BC AdBot (Login to Remove)

 


#2 Crazy Cat

Crazy Cat

  • Members
  • 808 posts
  • OFFLINE
  •  
  • Gender:Male
  • Location:Lunatic Asylum
  • Local time:03:55 AM

Posted 16 June 2014 - 02:06 AM

I have seen people complaining in chat rooms about having their internet frozen out or crashed from DDoS attacks.  I was told they can get your ip address from skype?  Do you have any suggestions for protecting myself and others from such an attack?  Thank you so much.

Surfing the Internet in general, and your IP can be identified - not just Skype. Click on this link http://www.ip-adress.com and it will show your Wide Area Network (WAN) IP. LAN stands for Local Area Network and WAN stands for Wide Area Network.

Your PC==(LAN)==[Home Router/ISP]==(Internet WWW)=={www.ip-adress.com}

LAN address is your home network. Eg. 192.x.x.x or 10.x.x.x
WAN address is your broadband ISP connection, and is called the router's WAN IP address.

To hide your WAN IP, you need an Anonymous proxy or VPN.

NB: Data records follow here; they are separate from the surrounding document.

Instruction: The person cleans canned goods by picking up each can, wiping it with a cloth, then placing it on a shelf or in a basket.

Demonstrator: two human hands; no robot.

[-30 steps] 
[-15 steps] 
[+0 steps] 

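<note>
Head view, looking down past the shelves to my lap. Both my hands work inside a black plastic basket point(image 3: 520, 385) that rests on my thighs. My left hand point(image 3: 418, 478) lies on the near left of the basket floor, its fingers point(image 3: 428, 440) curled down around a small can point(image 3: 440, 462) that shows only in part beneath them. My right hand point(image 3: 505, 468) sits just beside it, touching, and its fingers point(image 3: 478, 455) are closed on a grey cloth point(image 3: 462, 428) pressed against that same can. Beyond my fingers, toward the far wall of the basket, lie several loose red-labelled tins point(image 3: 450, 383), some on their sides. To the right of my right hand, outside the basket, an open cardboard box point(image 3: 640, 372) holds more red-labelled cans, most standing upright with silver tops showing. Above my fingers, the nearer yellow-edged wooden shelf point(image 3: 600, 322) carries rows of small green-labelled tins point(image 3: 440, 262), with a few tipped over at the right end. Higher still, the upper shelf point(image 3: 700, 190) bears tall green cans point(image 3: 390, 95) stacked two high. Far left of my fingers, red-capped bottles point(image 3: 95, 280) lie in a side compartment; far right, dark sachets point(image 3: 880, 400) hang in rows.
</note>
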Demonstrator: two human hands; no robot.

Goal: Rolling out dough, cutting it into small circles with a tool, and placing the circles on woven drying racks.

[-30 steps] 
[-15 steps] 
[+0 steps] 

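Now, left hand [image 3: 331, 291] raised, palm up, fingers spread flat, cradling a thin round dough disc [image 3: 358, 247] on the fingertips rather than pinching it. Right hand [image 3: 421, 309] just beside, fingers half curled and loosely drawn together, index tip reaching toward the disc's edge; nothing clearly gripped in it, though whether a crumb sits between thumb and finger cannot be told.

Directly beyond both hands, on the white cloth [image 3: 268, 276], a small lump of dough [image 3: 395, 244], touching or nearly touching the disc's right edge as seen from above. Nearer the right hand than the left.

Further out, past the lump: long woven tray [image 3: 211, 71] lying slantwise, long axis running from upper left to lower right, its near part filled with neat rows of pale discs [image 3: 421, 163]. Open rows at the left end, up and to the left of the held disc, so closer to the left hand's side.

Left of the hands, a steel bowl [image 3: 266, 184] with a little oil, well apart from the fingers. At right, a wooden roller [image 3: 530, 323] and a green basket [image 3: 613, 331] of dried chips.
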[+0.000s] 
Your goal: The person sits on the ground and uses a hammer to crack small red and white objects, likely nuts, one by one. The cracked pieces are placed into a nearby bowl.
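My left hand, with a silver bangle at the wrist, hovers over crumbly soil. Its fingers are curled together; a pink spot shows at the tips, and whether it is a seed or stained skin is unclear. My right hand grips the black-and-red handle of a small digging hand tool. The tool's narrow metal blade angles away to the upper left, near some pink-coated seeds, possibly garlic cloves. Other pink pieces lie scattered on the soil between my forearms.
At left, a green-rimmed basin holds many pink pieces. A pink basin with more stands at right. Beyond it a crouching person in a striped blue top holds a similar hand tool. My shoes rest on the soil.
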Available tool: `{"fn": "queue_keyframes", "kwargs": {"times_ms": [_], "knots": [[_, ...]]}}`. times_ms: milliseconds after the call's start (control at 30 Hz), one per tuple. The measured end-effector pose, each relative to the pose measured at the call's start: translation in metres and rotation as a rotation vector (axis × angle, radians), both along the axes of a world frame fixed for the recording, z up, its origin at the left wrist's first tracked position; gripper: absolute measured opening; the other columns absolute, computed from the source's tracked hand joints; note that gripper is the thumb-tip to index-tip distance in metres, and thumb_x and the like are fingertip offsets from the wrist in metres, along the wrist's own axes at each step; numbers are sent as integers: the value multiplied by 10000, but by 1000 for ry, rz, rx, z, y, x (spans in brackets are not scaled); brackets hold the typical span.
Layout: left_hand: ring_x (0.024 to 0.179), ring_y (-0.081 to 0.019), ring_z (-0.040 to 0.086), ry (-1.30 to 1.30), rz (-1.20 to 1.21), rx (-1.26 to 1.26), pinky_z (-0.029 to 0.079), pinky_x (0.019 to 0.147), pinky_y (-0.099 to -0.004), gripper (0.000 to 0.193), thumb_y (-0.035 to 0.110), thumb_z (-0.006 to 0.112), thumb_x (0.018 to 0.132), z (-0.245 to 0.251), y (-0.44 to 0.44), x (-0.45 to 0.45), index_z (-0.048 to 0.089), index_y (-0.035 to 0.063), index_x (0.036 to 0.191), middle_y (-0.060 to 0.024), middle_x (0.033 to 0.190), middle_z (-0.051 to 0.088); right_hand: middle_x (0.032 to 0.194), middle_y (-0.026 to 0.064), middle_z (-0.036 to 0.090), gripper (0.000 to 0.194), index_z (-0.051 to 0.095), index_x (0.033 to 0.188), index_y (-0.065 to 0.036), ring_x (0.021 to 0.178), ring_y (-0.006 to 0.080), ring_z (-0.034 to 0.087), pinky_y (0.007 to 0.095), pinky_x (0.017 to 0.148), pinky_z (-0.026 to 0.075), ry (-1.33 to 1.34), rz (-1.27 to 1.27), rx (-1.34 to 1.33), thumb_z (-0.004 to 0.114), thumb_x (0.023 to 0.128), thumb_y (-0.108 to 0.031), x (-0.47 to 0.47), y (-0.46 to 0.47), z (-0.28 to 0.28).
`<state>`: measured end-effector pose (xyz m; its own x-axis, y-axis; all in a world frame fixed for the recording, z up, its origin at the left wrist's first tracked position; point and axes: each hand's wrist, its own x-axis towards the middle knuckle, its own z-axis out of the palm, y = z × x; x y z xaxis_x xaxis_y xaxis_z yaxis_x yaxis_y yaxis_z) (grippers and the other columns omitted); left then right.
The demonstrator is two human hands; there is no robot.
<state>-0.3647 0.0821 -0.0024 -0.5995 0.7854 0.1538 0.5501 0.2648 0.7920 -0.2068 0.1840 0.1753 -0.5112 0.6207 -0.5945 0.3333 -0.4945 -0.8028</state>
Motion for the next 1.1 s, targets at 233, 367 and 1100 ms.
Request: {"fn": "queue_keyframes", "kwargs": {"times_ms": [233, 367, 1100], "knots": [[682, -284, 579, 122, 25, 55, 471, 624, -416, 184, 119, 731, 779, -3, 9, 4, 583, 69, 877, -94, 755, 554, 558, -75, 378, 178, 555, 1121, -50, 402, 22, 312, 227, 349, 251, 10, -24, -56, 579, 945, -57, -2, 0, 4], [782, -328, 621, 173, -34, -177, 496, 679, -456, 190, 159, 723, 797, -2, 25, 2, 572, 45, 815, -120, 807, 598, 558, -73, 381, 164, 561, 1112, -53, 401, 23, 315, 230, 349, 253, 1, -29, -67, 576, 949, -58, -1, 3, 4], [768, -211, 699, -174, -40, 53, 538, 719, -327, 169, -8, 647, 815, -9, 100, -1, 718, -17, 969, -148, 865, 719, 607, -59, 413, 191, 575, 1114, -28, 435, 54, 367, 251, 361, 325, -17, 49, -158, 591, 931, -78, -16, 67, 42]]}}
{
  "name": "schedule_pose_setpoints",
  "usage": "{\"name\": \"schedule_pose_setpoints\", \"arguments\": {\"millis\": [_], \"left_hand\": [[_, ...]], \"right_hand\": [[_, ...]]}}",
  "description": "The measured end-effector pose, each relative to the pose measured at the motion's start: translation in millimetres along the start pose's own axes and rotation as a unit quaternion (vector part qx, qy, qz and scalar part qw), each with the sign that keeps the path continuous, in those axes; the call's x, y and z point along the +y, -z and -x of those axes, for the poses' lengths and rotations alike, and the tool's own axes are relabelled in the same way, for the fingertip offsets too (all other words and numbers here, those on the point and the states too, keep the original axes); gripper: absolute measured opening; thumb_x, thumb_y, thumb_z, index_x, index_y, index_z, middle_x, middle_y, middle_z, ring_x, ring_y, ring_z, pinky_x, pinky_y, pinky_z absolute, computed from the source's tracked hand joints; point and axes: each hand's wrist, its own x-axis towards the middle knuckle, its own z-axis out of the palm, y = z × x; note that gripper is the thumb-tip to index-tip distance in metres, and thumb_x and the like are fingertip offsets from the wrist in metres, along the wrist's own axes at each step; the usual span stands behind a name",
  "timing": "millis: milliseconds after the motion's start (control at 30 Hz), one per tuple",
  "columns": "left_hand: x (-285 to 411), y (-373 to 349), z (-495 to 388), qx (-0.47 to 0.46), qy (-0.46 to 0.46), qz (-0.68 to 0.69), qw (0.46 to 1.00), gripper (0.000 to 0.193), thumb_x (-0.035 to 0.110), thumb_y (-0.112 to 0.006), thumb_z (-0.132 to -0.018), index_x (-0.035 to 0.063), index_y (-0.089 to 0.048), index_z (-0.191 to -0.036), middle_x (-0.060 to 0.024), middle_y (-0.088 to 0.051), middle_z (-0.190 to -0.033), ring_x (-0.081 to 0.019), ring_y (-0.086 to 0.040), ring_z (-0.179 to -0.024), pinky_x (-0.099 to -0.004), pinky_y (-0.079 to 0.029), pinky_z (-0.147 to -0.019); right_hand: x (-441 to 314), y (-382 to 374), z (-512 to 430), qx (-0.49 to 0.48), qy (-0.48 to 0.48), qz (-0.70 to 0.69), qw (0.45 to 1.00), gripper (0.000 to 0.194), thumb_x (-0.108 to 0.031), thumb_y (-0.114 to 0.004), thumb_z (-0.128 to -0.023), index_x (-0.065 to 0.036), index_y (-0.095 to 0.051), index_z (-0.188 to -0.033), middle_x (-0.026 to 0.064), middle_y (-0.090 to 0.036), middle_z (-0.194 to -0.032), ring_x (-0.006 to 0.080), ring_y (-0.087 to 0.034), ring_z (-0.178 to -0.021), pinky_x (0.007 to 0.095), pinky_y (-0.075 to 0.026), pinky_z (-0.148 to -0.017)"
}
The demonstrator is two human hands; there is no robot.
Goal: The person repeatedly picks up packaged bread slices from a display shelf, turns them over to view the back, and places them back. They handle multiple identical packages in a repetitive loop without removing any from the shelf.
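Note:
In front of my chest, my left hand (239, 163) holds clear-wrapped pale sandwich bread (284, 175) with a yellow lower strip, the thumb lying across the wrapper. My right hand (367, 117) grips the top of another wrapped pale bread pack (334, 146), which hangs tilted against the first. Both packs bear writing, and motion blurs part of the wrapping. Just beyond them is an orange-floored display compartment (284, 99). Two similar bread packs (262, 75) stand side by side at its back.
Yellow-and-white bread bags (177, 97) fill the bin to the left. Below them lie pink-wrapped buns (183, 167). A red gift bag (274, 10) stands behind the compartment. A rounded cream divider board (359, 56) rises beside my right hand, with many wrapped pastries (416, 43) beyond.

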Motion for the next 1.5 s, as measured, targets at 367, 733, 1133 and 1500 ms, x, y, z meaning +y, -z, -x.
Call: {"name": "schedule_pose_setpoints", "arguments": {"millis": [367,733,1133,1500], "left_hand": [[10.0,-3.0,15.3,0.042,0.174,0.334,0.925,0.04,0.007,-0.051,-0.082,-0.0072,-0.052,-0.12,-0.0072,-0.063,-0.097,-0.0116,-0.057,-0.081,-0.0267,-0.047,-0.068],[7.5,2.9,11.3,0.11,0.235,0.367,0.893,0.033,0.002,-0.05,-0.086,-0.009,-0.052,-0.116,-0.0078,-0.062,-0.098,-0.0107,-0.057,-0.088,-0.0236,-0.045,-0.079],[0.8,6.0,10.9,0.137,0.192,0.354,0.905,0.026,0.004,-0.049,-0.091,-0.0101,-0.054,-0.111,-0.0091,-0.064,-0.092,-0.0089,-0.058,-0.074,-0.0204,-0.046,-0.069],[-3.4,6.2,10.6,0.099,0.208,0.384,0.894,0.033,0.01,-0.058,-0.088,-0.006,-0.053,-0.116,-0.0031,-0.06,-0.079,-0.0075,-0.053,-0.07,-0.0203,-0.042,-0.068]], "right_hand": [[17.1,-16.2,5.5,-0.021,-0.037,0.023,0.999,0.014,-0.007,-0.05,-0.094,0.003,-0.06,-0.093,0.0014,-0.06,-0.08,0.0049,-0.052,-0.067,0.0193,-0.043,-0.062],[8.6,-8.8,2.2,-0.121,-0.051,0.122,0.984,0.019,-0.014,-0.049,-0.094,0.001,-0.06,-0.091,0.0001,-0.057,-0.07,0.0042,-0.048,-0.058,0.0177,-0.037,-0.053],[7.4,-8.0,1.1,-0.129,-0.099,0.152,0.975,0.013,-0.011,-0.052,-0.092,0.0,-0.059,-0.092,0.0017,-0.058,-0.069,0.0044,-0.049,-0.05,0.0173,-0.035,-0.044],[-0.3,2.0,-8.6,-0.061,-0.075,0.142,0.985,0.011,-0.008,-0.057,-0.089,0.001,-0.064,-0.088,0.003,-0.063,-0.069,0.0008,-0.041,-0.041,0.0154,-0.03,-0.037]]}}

Your PC==(LAN)==[Home Router/ISP]==(Anonymous Proxy or VPN)==(Internet WWW)=={www.ip-adress.com}

Edited by Crazy Cat, 16 June 2014 - 02:11 AM.

 

Two things are infinite: the universe and human stupidity; and I'm not sure about the universe. ― Albert Einstein ― Insanity is doing the same thing, over and over again, but expecting different results.

 

InternetDefenseLeague-footer-badge.png


#3 NickAu

NickAu

    Bleepin' Fish Doctor


  • Moderator
  • 13,263 posts
  • OFFLINE
  •  
  • Gender:Male
  • Location:127.0.0.1 Australia
  • Local time:01:55 AM

Posted 16 June 2014 - 04:37 AM

I have seen people complaining in chat rooms about having their internet frozen out or crashed from DDoS attacks.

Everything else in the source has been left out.